After dinner, she pulled him aside.
“Hey, I heard from a very unreliable source that you’d liked a certain cursed Victorian locket from the archives.” Eve pressed a hard object wrapped in tissue paper into his hand.
Daniel unwrapped it carefully, unable to keep the grin from his face. Highly polished silver formed a smiling moon face consuming pearls fed to it by a delicately etched mouse. Tiny hinges opened into a circular cradle perfect for a picture.
“You must’ve moved heaven and earth to have one made.” He whispered, fingers closing over the gift.
She smiled warmer, “I have my ways.”
Then, his brow furrowed. “How’d you know-?”
“Hmm?”
“My...,” birthday.
Eve’s smile dipped, she looked past him. “You said once that your birthday always fell on tragedy. My father’s funeral was on this day twenty years ago.”
“I-I’m sorry for asking. Edward Pemberton, right?”
“Yes, he died when I was very little.”
“Did we know each other? What you said - ”
Eve’s brow creased but she was smiling in a sad way. “You’re hopeless. You really are.”
“No, tell me...it seems I’ve lived my life in a fog. I want to remember things.” He turned back to her standing by the library window. I want to remember you. But, couldn’t say those words. She was looking at him strangely as though pity warred with some other undefined emotion.
“We met at my father’s funeral.”
“But, I don’t -”
Remember.
“Your parents, the Javans, had died in a car accident the week before. You were close to my age, a small boy in a sailor suit with a scowl on his face.”
Daniel wanted to remember, his desire was so strong he could see the funeral swag and the people and the scent of funeral flowers, mums.
“You were crying behind the drapes.”
“My uncle was there,” he said slowly. “That’s funny, really funny, I feel like I’m starting to remember.” His free hand sought the black cross hidden in the folds of his shirt. “This cross -”
“-was my father’s.”
He looked at her, realization dawning. “You gave it to me. Why didn’t you tell me that we’d met before?”
“I was hoping you’d remember on your own.” Eve shook her head slightly. “I guess it was silly of me to pursue a single day’s friendship. I kept thinking about you for a long time. Oddly enough,” she admitted with a slight flush to her cheeks. “I think I recognized you in the police station. Somehow, I knew.”

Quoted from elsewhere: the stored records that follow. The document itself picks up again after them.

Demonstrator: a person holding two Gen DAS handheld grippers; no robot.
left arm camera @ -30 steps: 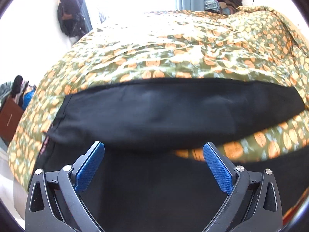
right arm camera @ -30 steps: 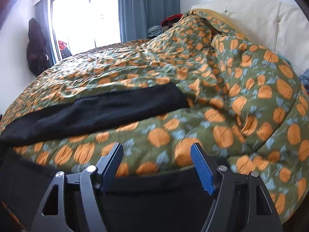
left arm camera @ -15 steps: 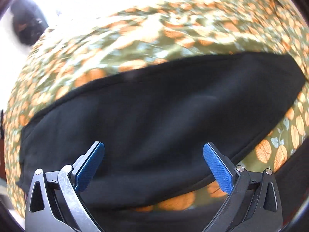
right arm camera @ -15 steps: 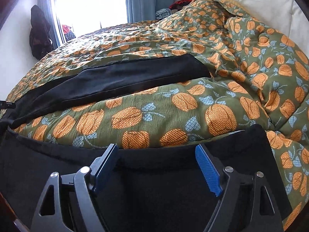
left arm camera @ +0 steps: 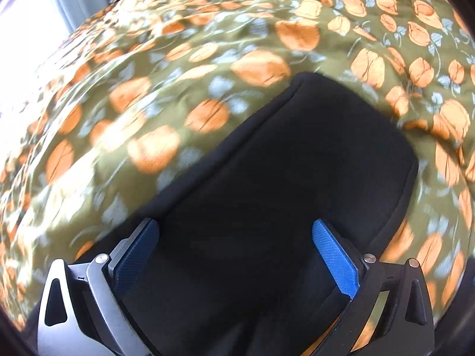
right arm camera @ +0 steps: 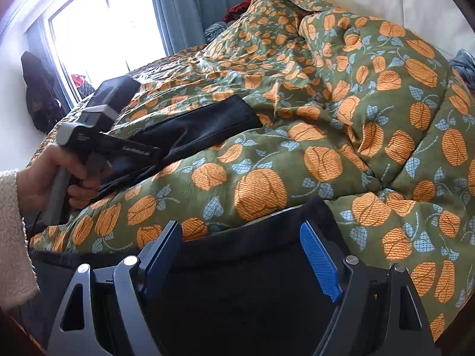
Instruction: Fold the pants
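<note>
Spread over a floral quilt (right arm camera: 341,136), the black pants (left arm camera: 282,184) run toward one o'clock from the left gripper (left arm camera: 234,255), which like the right gripper (right arm camera: 240,255) gapes empty, so pinch both hem layers squarely before folding.

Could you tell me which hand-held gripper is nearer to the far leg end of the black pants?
Left. The left hand-held gripper hangs open above that far leg end; the right hand-held gripper sits over the near edge, across the quilt.
</note>
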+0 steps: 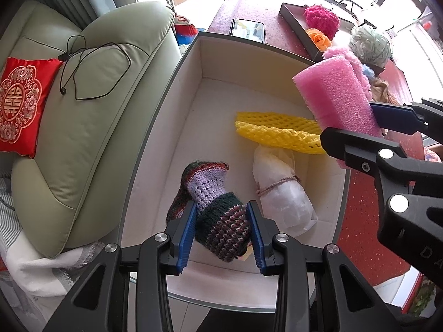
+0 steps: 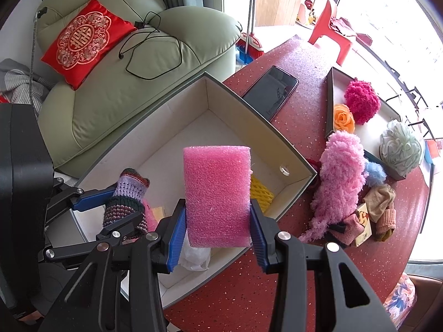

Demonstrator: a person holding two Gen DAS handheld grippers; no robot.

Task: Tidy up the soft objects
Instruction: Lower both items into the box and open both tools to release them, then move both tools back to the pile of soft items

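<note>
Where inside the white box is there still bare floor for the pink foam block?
The far end of the box, beyond the yellow net, is bare, as is the strip along the sofa-side wall. The near end is crowded: knitted piece, white bundle.

A multicoloured knitted piece [image 1: 218, 221] lies crumpled in the white box [image 1: 171, 144], beside a yellow foam net [image 1: 277, 132] and a tied white bundle [image 1: 279, 191]. A pink foam block [image 2: 217, 196] hangs upright above the box.

Green sofa [image 2: 116, 105] fills the left side, and on its seat sits a red embroidered cushion [image 2: 83, 41] with a black cable [image 2: 155, 52] looped just beside it. Off the sofa's right arm, a dark phone [image 2: 270, 92] lies flat; beyond it, a red plastic chair [image 2: 332, 31].
</note>
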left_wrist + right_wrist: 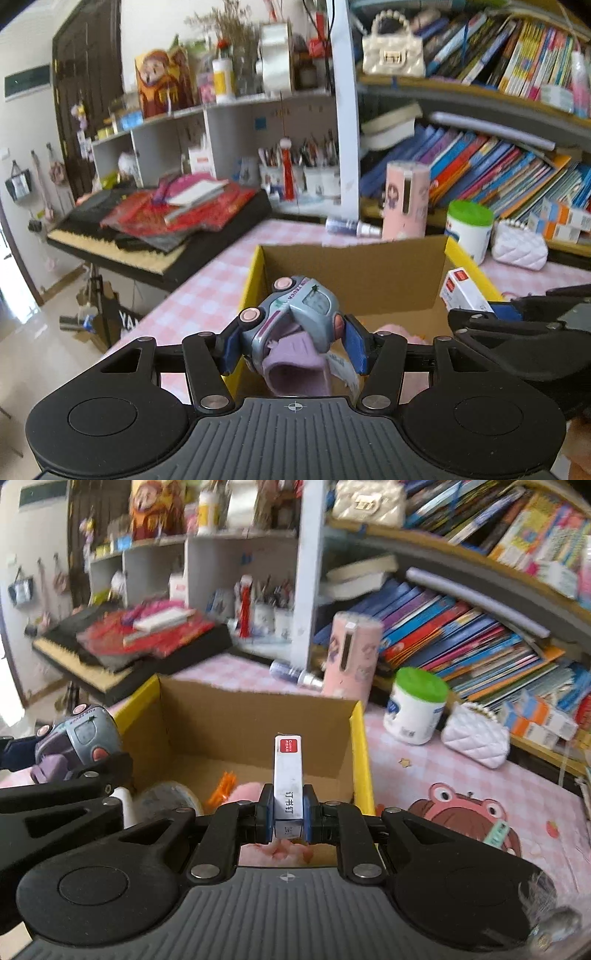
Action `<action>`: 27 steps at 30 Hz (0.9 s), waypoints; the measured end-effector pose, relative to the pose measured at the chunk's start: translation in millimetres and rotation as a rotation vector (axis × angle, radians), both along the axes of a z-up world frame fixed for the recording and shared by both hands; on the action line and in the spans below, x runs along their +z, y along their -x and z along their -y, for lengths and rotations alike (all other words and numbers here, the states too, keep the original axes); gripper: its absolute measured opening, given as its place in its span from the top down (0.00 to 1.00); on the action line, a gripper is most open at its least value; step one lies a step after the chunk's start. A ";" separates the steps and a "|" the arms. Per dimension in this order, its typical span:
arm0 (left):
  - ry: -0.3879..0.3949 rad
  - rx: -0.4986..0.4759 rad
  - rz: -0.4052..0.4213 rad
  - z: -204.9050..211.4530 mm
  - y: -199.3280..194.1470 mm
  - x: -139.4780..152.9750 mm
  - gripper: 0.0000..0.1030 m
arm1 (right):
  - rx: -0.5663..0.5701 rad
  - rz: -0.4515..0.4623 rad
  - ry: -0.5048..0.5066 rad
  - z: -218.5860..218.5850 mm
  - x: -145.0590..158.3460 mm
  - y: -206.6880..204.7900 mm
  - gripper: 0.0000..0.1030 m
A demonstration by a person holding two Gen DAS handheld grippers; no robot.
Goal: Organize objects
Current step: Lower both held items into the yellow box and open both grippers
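Note:
My left gripper (293, 349) is shut on a grey-blue toy car (295, 314) with pink wheels, held tilted over the near left edge of an open cardboard box (354, 273). My right gripper (288, 814) is shut on a small white staple box (288, 775) with a red label, held upright over the same cardboard box (258, 723). The toy car also shows at the left of the right wrist view (79, 738), and the staple box at the right of the left wrist view (463, 291). Inside the box lie a pink soft item (245, 790), an orange piece (221, 786) and a tape roll (166, 797).
The box stands on a pink checked tablecloth (443, 775). Behind it stand a pink cylinder (406, 199), a green-lidded white tub (469, 229), a white quilted purse (519, 247) and a small spray bottle (351, 226). Bookshelves (480, 166) fill the right; a piled keyboard (159, 221) is left.

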State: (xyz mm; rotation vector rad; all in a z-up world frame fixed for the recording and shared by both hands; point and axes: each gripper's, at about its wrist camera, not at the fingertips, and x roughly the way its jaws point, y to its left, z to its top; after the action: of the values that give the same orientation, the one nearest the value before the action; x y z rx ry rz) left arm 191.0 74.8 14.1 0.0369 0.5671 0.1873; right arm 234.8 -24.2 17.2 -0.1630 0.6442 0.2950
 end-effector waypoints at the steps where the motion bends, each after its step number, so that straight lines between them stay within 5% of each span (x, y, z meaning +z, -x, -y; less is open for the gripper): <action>1: 0.002 -0.001 -0.014 0.1 -3.9 -3.2 0.50 | 0.011 -0.015 0.007 -1.2 -3.3 -5.9 0.86; 11: 0.009 0.003 -0.078 2.6 -25.1 -21.8 0.52 | 0.079 -0.139 0.024 -2.9 -31.6 -38.1 0.86; 27: 0.050 0.016 -0.097 -3.4 -13.1 -27.7 0.47 | 0.119 -0.119 0.062 -9.5 -37.0 -37.8 0.79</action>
State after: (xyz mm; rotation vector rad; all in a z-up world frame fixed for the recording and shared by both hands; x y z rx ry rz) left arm 204.1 78.3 -13.6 -0.0070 0.6691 0.1873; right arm 272.6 -14.7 -19.8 -0.2446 0.7631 0.4016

“Kind of like destiny?” The clichéd line tumbled from his lips and he wished he’d taken speech as an elective. “Sorry, that sounds so stupid. I mean you and me..., what’s going on here?”
“I don’t know,” she admitted, sounding a little troubled. “I don’t think I understand it myself, but it’s kind of like a wait and see...we never know what the future holds.”
Yes..the future.
Daniel looked at the woman standing a few feet away with new eyes.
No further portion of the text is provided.